The Iran-backed Hezbollah militia in Lebanon and Israel ramped up the rhetoric on Sunday, as violence continued along their border with no end in sight.
Lebanon reported three dead in an Israeli airstrike, while Hezbollah said it attacked a military base near the port city of Haifa in northern Israel early on Sunday.
Hezbollah’s Deputy Secretary General Sheikh Naeem Kassem, speaking at the funeral of top Hezbollah commander Ibrahim Akil, whom the Israelis killed on Friday, said the conflict is entering a new phase.
“We will now determine how to respond to the aggression, and we have entered a new phase with the Israeli army called the ‘Battle of the Open Account,'” Kassem said.
“We follow the front of support and confrontation… we will kill them and fight from where they expect and from where they do not expect,” said Hezbollah’s Deputy Secretary General Sheikh Naeem Kassem, referring to Israelis. He spoke at Akil’s’ funeral.
The death toll from Friday’s Israeli attack on Beirut’s southern suburbs, a hotbed of the Hezbollah movement, rose to 45, the Lebanese Health Ministry said on Sunday.
Israel, for its part, is planning to launch further attacks on the Lebanese Shiite militia Hezbollah in the coming days, Israeli military chief Herzi Halevi said.
The killing of Akil and other senior commanders in an Israeli air strike near Beirut on Friday had “shaken” the organization, the chief of General Staff said.
Israel’s message to Hezbollah and others in the region now is: “We can reach anyone who threatens Israel’s citizens,” Halevi said, noting that Israel has additional capabilities that it has not yet utilized.
Halevi said Israel would make sure those living in the north of the country can return to their homes. “And if Hezbollah has not understood this, then it will take another blow and another blow – until the organization understands.”
The country continues to be on high alert in matters of attack and defence, he said, without mentioning any kind of ground invasion.
Earlier Israeli Defence Minister Yoav Gallant said Hezbollah is coming under increasing pressure from Israel’s military might and is now feeling like it is being pursued.
The Israeli Air Force, by its own admission, has attacked hundreds of Hezbollah positions. In turn, Hezbollah attacked northern Israel with fierce rocket fire.
Hezbollah fires at Haifa
On Sunday, Hezbollah reported launching an attack on an industrial complex and an Israeli military base near the port city of Haifa – it said was in retaliation for Israel’s “brutal massacre” last week, in which coordinated blasts involving electronic devices across Lebanon caused death and injury.
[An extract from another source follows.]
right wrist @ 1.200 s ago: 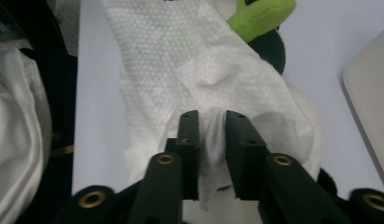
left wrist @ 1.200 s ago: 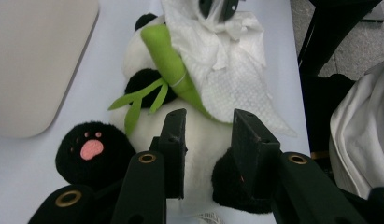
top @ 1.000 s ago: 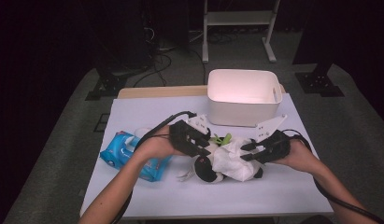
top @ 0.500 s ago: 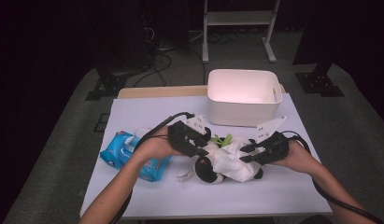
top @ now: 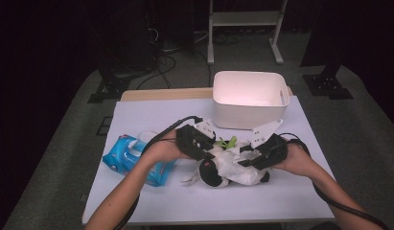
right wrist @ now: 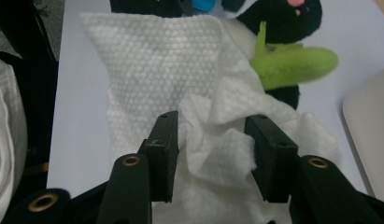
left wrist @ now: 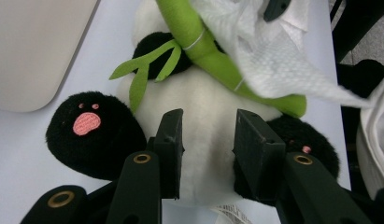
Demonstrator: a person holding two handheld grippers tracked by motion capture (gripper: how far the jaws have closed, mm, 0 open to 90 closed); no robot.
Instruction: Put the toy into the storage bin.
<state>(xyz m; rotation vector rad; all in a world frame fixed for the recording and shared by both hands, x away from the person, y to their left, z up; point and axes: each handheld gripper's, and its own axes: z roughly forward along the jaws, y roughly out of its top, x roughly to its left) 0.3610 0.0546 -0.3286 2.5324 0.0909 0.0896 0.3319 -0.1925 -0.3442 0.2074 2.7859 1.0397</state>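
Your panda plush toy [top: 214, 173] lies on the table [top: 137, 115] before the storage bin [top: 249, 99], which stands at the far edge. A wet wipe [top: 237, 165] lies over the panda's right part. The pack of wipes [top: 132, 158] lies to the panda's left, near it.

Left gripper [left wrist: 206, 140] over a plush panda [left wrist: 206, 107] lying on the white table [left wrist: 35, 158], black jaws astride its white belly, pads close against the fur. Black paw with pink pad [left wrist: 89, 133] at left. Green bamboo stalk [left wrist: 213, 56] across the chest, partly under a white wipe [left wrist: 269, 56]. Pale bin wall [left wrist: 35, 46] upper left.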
Israel’s military reported on Sunday that Hezbollah had launched around 115 attacks on civilian targets in northern Israel.
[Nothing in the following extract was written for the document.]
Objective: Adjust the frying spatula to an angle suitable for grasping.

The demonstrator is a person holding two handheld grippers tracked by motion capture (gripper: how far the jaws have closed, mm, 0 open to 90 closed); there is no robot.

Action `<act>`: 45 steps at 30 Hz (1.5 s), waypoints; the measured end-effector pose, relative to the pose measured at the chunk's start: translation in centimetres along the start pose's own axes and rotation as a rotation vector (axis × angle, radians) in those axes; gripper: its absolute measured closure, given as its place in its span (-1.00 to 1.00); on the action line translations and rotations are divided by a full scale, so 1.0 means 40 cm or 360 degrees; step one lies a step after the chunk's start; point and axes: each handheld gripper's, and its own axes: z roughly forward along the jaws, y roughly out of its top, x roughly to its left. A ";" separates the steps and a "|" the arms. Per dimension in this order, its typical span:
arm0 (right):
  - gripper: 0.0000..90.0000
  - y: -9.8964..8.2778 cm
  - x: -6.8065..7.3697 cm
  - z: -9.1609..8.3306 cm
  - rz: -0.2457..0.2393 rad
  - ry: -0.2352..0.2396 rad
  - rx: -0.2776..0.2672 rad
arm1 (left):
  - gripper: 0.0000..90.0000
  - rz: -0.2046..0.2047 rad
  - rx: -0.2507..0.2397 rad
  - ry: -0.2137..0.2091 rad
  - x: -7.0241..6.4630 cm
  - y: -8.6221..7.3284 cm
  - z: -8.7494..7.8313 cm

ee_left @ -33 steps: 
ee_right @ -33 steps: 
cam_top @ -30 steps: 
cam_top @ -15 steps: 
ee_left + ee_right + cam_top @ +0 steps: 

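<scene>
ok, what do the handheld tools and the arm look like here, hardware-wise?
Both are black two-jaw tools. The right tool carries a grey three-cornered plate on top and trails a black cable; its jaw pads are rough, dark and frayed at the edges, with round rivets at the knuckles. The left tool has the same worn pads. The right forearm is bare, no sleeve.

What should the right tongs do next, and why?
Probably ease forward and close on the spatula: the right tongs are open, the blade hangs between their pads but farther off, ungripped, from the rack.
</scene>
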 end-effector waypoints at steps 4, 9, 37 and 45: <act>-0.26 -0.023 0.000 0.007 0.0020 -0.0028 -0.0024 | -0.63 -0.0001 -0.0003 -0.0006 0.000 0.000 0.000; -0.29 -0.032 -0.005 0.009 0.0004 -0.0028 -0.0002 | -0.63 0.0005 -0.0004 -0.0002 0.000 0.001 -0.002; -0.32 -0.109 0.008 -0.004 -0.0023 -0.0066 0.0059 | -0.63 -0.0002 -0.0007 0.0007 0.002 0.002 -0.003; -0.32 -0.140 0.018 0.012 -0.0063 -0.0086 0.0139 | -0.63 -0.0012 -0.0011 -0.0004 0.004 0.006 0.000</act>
Israeli forces were on high alert in the region to ward off the attacks and to “intensify” attacks on Hezbollah, it said. The attacks penetrated further south than previously.
Air raid sirens were also heard to the south-west of Nazareth, which lies inland from Haifa.
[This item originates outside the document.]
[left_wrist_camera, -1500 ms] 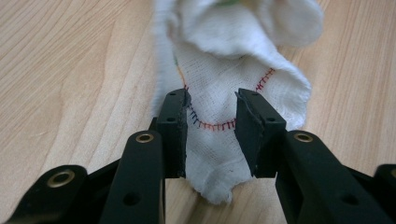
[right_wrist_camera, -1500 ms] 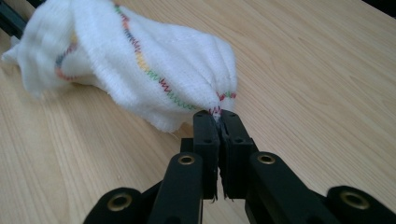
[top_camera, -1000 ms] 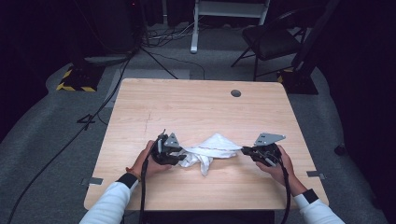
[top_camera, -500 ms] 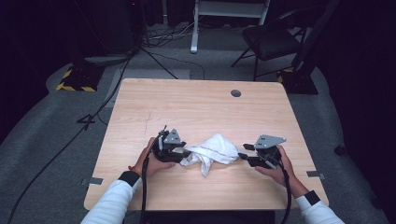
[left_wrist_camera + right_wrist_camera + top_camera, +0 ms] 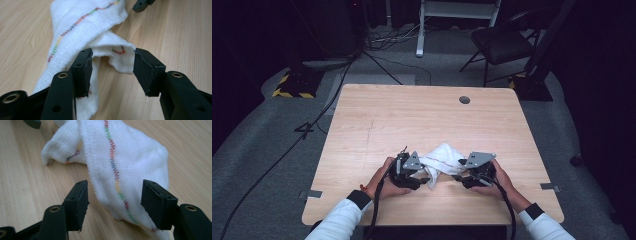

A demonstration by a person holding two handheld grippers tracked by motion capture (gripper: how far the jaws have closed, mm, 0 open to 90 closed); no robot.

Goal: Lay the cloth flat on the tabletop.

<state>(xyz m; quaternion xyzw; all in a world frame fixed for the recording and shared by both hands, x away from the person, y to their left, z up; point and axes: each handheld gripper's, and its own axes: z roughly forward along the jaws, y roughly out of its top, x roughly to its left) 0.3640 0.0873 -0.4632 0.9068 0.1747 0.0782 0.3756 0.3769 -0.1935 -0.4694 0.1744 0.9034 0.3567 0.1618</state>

Hospitals in northern Israel to move patients to bunker
Amid increased cross-border rocket attacks from Lebanon, hospitals in northern Israel have been instructed to move patients to shelters, Israeli media reported on Sunday.
Rambam Hospital in Haifa, the region’s largest, announced it would begin relocating patients to its underground emergency facility at midday, following army directives.
Rambam’s so-called “bunker hospital,” built in 2014 and located more than 16 metres underground, can accommodate up to 1,400 patients, both soldiers and civilians, according to its website.
Normally used as a car park, the facility is also fortified against biological and chemical attacks.
There have been almost daily military confrontations between the Israeli army and Hezbollah in the border area between the two countries since the Gaza war started, with deaths on both side. Most of those killed have been Hezbollah militia.
Concerns are rising that the IDF could launch a ground offensive into southern Lebanon to force Hezbollah units back from the border in order to allow thousands of Israeli civilians to return to their homes in the region.
UN warns of ‘imminentcatastrophe’ in the Middle East
The United Nations special coordinator for Lebanon, Jeanine Hennis-Plasschaert, has warned that the Middle East is facing a catastrophic situation, stating that the region is “on the brink of an imminent catastrophe.”
She said: “It cannot be overstated enough: there is no military solution that will make either side safer.”